L'impression que le monde était sur le point de changer.
Encore.
Il avait appris à reconnaître ces moments.
Ces périodes où un seul homme pouvait modifier le destin de millions d'autres.
Alexandre avait été l'un de ces hommes.
Peut-être que César en était un autre.
Un soir, alors qu'ils observaient le coucher du soleil devant leur maison, Lycia rompit le silence.
Le ciel était teinté d'or et de rouge.
Le village semblait paisible.
Presque immobile.
— Tu regardes souvent vers l'ouest.
Alaric ne répondit pas immédiatement.
— Peut-être.
— Non.
Certainement.
Elle sourit doucement.
— Et tu passes de plus en plus de temps dans ta forge.
Cette fois, il resta silencieux.
— Tu prépares quelque chose.
Continua-t-elle.
— Je réfléchis simplement.
— Depuis seize ans, j'ai appris à te connaître.
Elle posa sa main sur la sienne.
— Quand tu réfléchis autant, c'est qu'une décision est déjà en train de naître.
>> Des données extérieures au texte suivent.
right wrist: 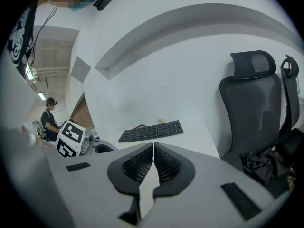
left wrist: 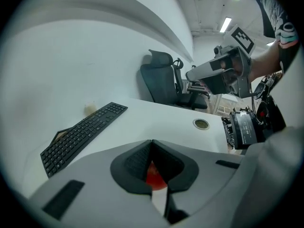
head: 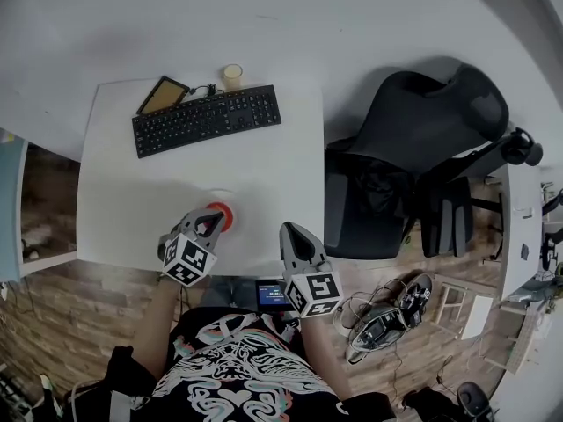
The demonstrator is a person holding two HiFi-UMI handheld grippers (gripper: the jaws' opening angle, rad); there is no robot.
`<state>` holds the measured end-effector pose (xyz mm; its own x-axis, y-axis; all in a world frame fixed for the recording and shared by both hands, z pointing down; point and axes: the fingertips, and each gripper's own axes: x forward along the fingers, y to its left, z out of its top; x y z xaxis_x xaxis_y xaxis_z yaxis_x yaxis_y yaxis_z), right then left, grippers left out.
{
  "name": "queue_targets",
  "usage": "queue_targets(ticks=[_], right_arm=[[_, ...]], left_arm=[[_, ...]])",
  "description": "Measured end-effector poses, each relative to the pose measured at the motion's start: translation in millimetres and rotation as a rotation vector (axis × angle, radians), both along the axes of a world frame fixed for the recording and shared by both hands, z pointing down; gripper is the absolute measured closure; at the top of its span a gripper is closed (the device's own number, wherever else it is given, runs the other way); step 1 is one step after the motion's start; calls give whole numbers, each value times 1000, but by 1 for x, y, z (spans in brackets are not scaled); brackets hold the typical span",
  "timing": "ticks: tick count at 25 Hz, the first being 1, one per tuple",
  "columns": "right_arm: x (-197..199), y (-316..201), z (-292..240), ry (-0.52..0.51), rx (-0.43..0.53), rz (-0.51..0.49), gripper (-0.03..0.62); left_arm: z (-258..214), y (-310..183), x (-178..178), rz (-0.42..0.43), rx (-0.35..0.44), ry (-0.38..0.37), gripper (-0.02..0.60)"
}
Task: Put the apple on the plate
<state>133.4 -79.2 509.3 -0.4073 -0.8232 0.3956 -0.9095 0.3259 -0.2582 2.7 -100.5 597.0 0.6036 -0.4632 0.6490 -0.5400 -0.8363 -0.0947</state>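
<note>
A red apple [head: 225, 215] sits near the front edge of the white desk [head: 132, 200]. A faint pale round rim, the plate [head: 217, 195], shows just beyond it. My left gripper [head: 209, 218] hangs low over the apple's left side, tips together and gripping nothing. In the left gripper view its jaws [left wrist: 152, 144] meet at the tips, and the apple [left wrist: 154, 177] shows red through the gap behind them. My right gripper [head: 288, 229] is at the desk's front right edge, apart from the apple. Its jaws [right wrist: 153, 146] are shut and empty.
A black keyboard [head: 207, 120], a tablet [head: 163, 95] and a small cup [head: 232, 76] lie at the back of the desk. A black office chair [head: 413, 165] stands to the right. A round cable hole [left wrist: 201, 124] is in the desk top.
</note>
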Motion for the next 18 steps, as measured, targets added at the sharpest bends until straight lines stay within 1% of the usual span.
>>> queue_targets(ticks=[2,6,11,14,16,17,18], right_arm=[[3,1,2,4,-4,2,565],[6,1,4,0,-8,3,565],[5,1,2,-11,-3,-7,565],[5,-1,2,-15,-3,-11,565],[3,-3,2,-16,-1,-17,565],[2,-4,2,-16,-1,-20,565],[0,-4,2,-15,0,-24,565]], left_arm=[[0,-3,2,-3,15,3,566],[0,-5,2,-15,57,-19,565],[-1,-2,3,-22,38,2,565],[-4,-4,1,-45,48,10,561],[-6,-6,0,-61,61,16,532],[-7,-7,-2,-69,64,21,500],[-8,-7,-3,-76,65,27,483]])
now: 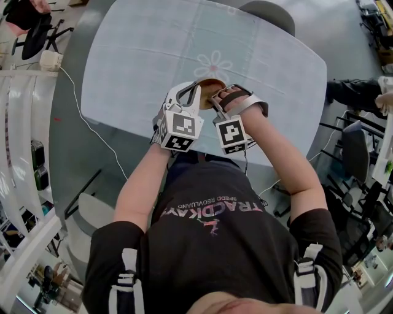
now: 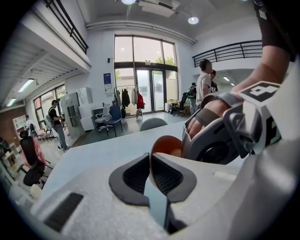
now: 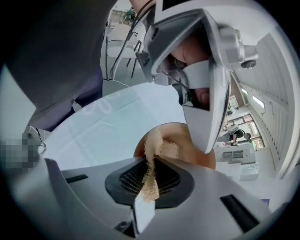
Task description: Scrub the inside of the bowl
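A small brown-orange bowl (image 1: 207, 86) is held above the table, between the two grippers. My left gripper (image 1: 191, 93) is shut on the bowl's rim (image 2: 154, 146), with the thin edge pinched between its dark pads. My right gripper (image 1: 220, 98) is shut on a beige mesh scrubber (image 3: 153, 149), whose free end lies inside the bowl (image 3: 187, 140). In the right gripper view the left gripper's white body (image 3: 206, 93) hangs over the bowl. Most of the bowl is hidden by the grippers in the head view.
A round table with a pale blue cloth (image 1: 153, 55) bearing a flower print (image 1: 215, 63) lies below. A grey chair (image 1: 270, 12) stands at its far side. A white cable (image 1: 80, 110) runs across the left edge. People stand far off in the room (image 2: 204, 84).
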Demonstrator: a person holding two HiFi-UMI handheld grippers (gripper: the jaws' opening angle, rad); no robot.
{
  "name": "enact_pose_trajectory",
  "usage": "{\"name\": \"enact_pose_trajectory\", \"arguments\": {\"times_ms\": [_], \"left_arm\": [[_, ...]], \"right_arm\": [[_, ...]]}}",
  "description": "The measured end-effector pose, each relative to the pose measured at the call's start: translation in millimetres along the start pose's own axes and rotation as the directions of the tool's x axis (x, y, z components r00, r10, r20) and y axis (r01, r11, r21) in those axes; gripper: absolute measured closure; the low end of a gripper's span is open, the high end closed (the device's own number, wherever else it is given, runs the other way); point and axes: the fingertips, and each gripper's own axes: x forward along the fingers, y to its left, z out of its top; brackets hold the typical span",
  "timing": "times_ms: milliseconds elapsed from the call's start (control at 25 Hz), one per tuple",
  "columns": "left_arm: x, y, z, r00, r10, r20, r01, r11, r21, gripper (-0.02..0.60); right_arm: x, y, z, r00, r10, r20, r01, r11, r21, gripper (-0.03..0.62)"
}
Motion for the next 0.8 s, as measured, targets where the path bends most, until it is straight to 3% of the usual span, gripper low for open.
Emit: {"name": "enact_pose_trajectory", "arguments": {"times_ms": [160,320,440,520,600,720,800], "left_arm": [[-1.5,5.5,2.1,1.0,0.024,0.017,-0.023,0.997,-0.069,0.552],[-3.5,14.4,-2.2,0.999,0.05,0.012,-0.047,0.984,-0.175,0.552],[-4.7,19.9,-7.5,0.998,0.063,0.01,-0.057,0.958,-0.283,0.551],[-4.9,23.2,-11.0,0.997,0.072,0.011,-0.063,0.931,-0.361,0.551],[-4.6,26.9,-15.1,0.997,0.077,0.01,-0.065,0.895,-0.442,0.551],[-3.6,32.6,-19.3,0.997,0.079,0.016,-0.055,0.815,-0.577,0.549],[-3.0,34.1,-20.5,0.997,0.078,0.018,-0.05,0.776,-0.628,0.549]], "right_arm": [[0.5,-0.8,2.5,1.0,-0.015,-0.002,0.015,0.999,0.039,0.562],[-1.2,-5.6,12.1,0.998,-0.039,0.051,0.029,0.982,0.186,0.562],[-5.6,-12.4,21.1,0.992,-0.075,0.104,0.037,0.943,0.329,0.562],[-9.5,-18.0,26.9,0.983,-0.101,0.152,0.021,0.89,0.455,0.562],[-14.1,-25.2,31.1,0.969,-0.133,0.208,-0.015,0.809,0.588,0.562],[-22.3,-36.9,30.1,0.944,-0.198,0.266,-0.065,0.676,0.734,0.562],[-27.2,-40.1,28.2,0.934,-0.225,0.279,-0.074,0.64,0.765,0.562]]}}
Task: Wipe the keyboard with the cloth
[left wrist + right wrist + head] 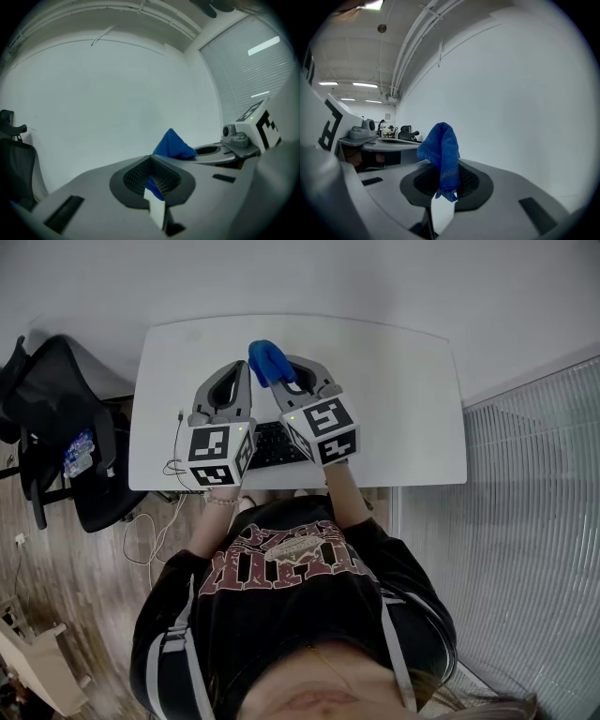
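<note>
The blue cloth [266, 359] is bunched at the tip of my right gripper [284, 371], which is shut on it. In the right gripper view the cloth [441, 150] stands up out of the gripper [443, 165], with a corner hanging down between the jaws. My left gripper [241, 368] is right beside it on the left, its jaws shut and tips meeting [151, 158]. From there the cloth [172, 144] shows just beyond and to the right. Both grippers are held above the black keyboard [274, 444], which they mostly hide. It lies near the front edge of the white table [403, 390].
A thin cable [176, 442] runs along the table's left front. A black office chair [70, 427] stands left of the table on the wood floor. A pale wall is behind the table and window blinds [534, 521] are on the right.
</note>
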Tool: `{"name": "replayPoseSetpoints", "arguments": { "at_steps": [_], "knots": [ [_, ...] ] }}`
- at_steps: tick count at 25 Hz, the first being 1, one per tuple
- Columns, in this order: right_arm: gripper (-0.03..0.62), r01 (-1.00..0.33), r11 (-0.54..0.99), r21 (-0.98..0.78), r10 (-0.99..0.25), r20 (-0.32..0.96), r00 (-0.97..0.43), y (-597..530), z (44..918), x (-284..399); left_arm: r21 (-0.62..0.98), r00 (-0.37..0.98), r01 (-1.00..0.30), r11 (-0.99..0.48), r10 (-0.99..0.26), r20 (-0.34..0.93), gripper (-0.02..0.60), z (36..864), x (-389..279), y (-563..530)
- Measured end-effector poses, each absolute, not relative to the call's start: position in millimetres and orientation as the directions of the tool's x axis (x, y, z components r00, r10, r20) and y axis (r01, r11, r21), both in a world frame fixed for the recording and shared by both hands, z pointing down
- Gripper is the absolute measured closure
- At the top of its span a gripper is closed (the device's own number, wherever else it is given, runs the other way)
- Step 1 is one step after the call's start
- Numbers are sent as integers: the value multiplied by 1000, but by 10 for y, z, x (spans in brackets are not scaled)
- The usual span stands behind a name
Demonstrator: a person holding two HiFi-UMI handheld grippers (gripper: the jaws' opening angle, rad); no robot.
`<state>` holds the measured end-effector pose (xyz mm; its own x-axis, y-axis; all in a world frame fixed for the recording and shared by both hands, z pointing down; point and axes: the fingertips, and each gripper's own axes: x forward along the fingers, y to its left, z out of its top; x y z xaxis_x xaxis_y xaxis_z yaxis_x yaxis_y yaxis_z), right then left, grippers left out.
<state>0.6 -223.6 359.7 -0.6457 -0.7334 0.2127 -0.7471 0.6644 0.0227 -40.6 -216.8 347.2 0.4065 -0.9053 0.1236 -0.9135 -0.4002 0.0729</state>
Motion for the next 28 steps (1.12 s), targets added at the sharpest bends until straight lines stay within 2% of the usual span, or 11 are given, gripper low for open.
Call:
{"name": "replayPoseSetpoints", "arguments": {
  "at_steps": [28],
  "knots": [
    [530,-745,667,26,-733,205,-649,-2193,3579,33,68,412,-911,-407,-902,128,546,3493,-349,-2154]
  ]
}}
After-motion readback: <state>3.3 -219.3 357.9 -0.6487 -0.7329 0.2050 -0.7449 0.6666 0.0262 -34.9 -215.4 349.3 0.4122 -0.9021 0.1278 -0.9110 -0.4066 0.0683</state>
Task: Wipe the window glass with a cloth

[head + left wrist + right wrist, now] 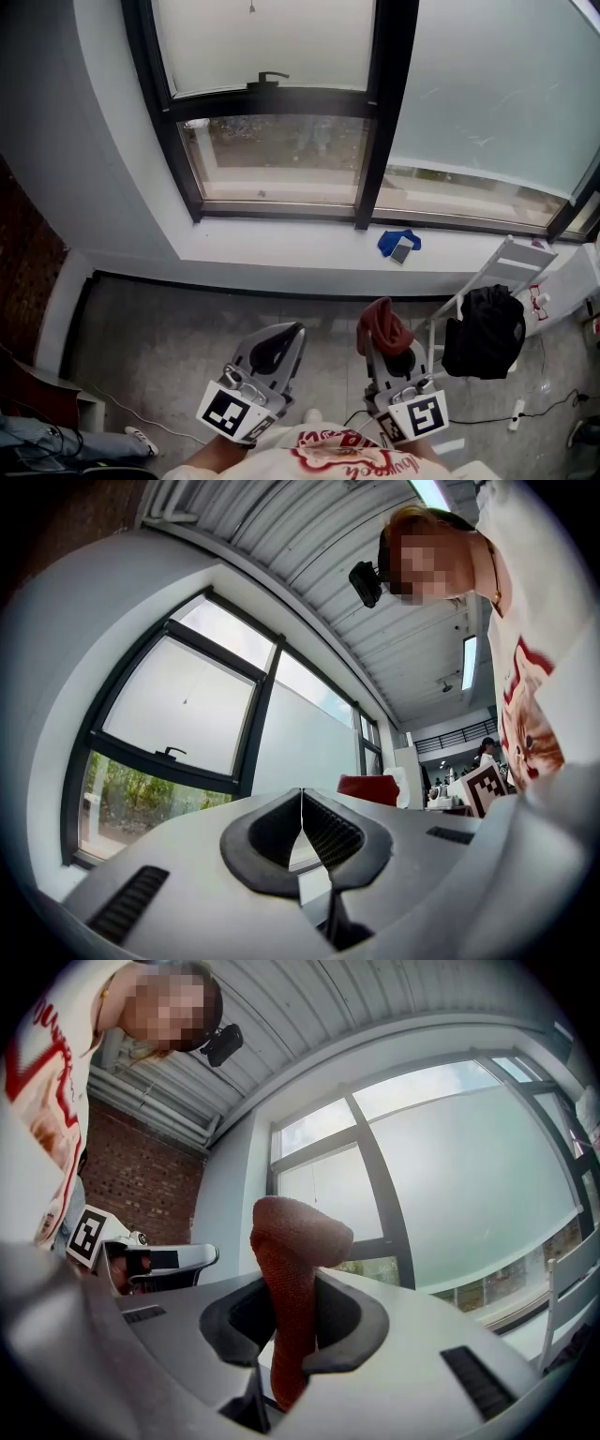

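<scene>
A rust-red cloth (382, 325) (289, 1269) sticks up bunched from my right gripper (386, 349) (287, 1321), whose jaws are shut on it. My left gripper (281, 342) (301, 829) is shut with nothing between its jaws. Both are held low over the floor, well short of the window. The window glass (281, 150) (178, 700) (459, 1194) is in black frames: frosted upper panes, a clear lower pane, and a handle (270, 77) on the middle bar.
A white sill (309, 246) runs under the window with a blue cloth and a small grey object (400, 246) on it. A white folding rack (506, 267) with a black bag (485, 330) stands at right. Cables lie on the grey floor (169, 328).
</scene>
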The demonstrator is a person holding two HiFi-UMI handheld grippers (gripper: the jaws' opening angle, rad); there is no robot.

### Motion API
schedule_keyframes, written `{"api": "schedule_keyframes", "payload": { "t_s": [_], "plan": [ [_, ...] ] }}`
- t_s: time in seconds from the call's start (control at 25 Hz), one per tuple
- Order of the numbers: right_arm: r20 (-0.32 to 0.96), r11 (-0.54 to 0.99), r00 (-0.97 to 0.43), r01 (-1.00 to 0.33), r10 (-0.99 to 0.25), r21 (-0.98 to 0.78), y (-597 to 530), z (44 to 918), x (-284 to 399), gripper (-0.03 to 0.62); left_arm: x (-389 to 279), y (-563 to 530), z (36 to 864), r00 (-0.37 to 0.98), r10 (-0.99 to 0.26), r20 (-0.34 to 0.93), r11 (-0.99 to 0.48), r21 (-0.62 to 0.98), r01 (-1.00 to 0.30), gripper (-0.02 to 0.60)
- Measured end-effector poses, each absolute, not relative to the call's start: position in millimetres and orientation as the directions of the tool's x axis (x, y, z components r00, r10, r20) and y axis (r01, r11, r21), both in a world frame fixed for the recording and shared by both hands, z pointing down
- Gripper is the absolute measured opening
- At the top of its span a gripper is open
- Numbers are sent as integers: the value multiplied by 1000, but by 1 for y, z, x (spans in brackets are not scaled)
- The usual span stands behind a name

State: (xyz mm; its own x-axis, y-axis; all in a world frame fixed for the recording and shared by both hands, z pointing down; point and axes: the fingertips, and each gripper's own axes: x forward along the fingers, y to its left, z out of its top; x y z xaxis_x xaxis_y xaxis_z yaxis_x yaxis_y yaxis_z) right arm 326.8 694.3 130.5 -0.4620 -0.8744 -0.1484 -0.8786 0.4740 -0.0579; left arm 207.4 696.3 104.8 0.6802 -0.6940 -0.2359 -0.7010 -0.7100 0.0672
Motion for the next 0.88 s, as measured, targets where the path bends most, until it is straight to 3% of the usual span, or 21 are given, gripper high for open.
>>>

Les mots touchèrent juste.
Parce qu'au fond...
Elle avait raison.
Depuis des mois.
Peut-être même depuis des années.
Une partie de lui entendait de nouveau l'appel de l'Histoire.
Il tenta de l'ignorer.
Mais cet appel revenait toujours.
Comme une voix lointaine portée par le vent.
Quelques semaines plus tard.
Le glaive fut terminé.
Alaric resta seul dans l'atelier.
Le feu mourait lentement dans le foyer.
La lame reposait devant lui.
Sobre.
Épurée.
Parfaite.
Il la prit en main.
Le métal refléta la lumière des braises.
Et dans ce reflet...
Il aperçut son propre visage.
Toujours celui d'un homme de vingt-cinq ans.
Toujours le même après tous ces siècles.
Alors seulement, il cessa de se mentir.
Depuis longtemps déjà, sa décision était prise.
Une partie de lui avait trouvé le bonheur.
Mais une autre appartenait encore à l'Histoire.